About this exercise: Copy out each line of the data below in which "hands" appears.

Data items
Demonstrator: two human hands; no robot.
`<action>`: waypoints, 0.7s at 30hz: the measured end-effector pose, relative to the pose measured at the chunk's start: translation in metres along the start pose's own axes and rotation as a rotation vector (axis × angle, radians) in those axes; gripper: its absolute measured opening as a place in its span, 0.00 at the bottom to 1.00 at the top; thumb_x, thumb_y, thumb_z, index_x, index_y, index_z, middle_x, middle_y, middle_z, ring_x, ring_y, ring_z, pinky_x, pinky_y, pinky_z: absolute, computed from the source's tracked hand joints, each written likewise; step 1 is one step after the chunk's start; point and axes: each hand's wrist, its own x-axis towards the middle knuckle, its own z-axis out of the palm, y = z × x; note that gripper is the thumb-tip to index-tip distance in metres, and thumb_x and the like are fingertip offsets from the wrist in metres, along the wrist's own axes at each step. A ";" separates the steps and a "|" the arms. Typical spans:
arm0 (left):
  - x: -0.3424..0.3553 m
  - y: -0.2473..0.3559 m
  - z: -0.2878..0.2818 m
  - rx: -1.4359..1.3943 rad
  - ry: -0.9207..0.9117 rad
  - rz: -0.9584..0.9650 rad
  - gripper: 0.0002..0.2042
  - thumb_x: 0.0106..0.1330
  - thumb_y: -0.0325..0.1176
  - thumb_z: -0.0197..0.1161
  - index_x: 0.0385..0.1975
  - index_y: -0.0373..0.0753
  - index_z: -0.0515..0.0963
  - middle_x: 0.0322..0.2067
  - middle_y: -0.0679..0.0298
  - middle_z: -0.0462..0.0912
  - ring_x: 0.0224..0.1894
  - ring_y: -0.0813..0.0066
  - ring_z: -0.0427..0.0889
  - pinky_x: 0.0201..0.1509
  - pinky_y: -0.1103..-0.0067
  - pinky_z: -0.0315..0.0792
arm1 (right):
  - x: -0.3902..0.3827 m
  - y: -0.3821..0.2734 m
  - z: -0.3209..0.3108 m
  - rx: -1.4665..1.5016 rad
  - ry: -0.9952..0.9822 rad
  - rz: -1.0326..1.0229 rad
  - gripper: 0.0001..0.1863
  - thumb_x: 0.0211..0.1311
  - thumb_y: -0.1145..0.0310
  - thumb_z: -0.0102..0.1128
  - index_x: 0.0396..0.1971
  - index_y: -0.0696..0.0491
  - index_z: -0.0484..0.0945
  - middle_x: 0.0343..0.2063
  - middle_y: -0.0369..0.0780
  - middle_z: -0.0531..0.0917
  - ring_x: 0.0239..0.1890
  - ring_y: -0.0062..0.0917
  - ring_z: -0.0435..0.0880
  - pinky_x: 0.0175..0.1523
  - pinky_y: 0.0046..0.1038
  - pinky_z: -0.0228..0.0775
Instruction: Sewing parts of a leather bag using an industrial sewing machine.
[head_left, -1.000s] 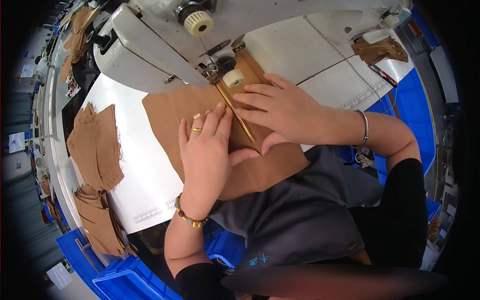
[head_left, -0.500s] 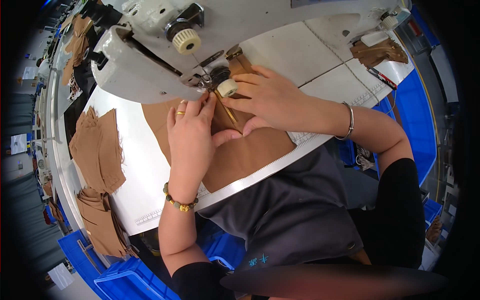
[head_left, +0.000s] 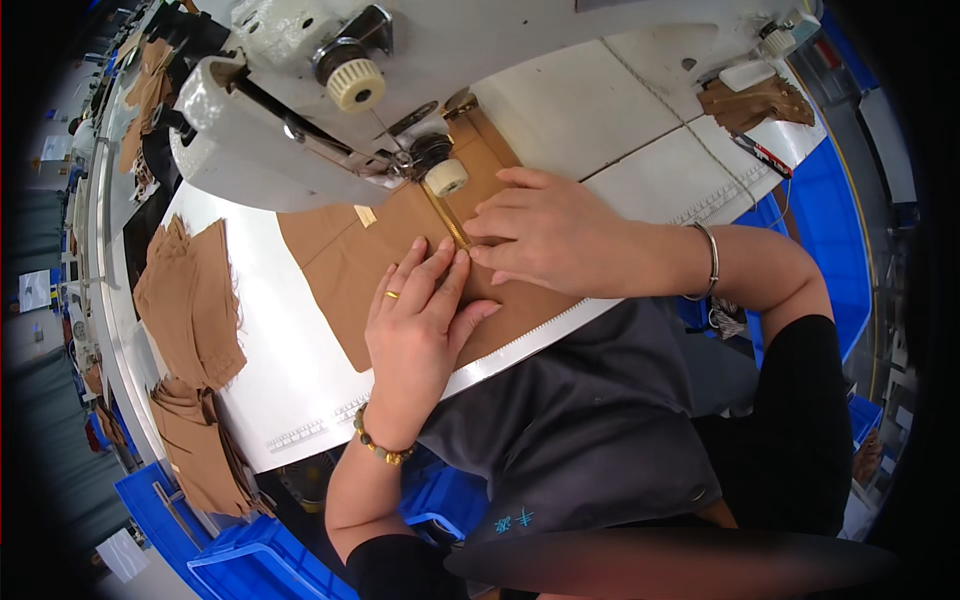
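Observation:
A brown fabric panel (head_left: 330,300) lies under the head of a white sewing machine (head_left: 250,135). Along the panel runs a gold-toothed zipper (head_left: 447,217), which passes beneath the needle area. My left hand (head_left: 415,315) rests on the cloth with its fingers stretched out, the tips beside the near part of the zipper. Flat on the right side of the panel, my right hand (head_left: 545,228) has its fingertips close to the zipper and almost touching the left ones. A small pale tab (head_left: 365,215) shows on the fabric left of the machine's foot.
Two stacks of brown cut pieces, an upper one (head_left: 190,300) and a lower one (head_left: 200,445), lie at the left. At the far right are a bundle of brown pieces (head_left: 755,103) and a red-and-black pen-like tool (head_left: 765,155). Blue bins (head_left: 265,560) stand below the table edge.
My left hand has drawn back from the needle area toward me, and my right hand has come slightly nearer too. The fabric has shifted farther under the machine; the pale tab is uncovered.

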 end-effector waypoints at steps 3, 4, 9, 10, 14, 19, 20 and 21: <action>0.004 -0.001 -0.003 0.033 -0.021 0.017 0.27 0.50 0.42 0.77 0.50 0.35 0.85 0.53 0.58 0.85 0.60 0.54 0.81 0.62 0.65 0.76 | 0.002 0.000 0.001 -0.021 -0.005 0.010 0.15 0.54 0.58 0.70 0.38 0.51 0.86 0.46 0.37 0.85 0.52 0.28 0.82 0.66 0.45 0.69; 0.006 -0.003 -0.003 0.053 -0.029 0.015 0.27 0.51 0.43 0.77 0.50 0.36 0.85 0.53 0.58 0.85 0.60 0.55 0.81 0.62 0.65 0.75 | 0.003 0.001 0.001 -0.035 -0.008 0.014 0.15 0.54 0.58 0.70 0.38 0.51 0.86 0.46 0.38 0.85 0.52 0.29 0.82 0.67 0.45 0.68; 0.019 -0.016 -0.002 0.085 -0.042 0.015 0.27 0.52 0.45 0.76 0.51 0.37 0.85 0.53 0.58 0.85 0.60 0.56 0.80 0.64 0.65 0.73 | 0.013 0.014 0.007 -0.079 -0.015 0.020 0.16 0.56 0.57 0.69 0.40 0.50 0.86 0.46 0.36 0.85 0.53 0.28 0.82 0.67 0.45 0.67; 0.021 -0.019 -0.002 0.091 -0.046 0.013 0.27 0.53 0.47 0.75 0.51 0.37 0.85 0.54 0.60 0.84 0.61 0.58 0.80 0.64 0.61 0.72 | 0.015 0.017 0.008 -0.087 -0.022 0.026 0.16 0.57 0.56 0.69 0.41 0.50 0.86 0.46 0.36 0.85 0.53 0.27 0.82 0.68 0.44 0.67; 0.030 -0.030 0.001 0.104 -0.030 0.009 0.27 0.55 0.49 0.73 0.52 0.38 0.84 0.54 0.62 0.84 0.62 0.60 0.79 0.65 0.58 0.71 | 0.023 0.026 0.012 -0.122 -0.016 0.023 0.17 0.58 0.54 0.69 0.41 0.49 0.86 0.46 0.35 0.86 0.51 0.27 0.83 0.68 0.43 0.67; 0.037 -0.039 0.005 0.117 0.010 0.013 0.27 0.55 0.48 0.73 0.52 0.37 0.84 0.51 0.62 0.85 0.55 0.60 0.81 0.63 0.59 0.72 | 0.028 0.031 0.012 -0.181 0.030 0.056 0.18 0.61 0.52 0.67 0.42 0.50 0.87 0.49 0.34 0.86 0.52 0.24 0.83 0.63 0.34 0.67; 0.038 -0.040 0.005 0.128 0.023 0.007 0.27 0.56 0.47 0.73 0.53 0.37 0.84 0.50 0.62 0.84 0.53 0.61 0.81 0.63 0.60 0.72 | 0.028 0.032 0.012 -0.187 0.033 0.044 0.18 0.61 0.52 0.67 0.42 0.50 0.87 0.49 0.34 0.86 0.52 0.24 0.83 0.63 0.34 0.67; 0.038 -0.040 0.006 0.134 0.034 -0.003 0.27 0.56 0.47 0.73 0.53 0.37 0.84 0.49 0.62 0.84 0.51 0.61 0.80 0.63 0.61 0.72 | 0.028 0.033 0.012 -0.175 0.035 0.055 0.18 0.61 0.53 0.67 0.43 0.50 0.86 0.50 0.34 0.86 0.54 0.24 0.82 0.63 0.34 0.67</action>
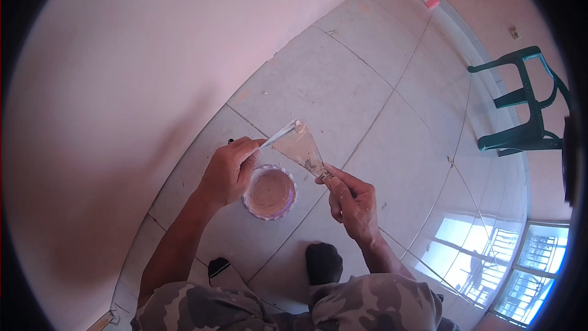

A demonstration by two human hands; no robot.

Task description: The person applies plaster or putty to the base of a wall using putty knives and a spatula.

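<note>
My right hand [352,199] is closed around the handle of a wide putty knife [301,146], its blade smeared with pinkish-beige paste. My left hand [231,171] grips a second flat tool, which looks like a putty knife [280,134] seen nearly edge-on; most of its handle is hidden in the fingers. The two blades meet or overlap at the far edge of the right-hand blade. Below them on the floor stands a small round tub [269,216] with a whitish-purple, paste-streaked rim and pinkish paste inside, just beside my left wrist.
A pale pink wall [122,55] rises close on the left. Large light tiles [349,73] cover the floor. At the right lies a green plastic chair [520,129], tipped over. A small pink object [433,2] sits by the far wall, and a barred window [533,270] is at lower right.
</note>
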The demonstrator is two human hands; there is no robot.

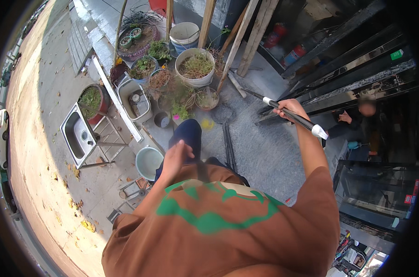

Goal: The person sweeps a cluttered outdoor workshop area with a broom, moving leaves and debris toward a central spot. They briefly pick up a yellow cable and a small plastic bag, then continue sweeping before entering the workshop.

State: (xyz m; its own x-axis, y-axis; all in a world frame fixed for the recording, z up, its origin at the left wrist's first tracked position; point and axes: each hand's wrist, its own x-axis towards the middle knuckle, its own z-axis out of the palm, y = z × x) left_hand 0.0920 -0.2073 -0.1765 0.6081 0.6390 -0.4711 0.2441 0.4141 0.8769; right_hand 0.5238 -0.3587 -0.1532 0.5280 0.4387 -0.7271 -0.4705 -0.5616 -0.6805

Result below:
Demonstrator: two human hands; no robot.
A demonstration by two human hands; no robot.
The demonstrator is two human hands; there is no robot.

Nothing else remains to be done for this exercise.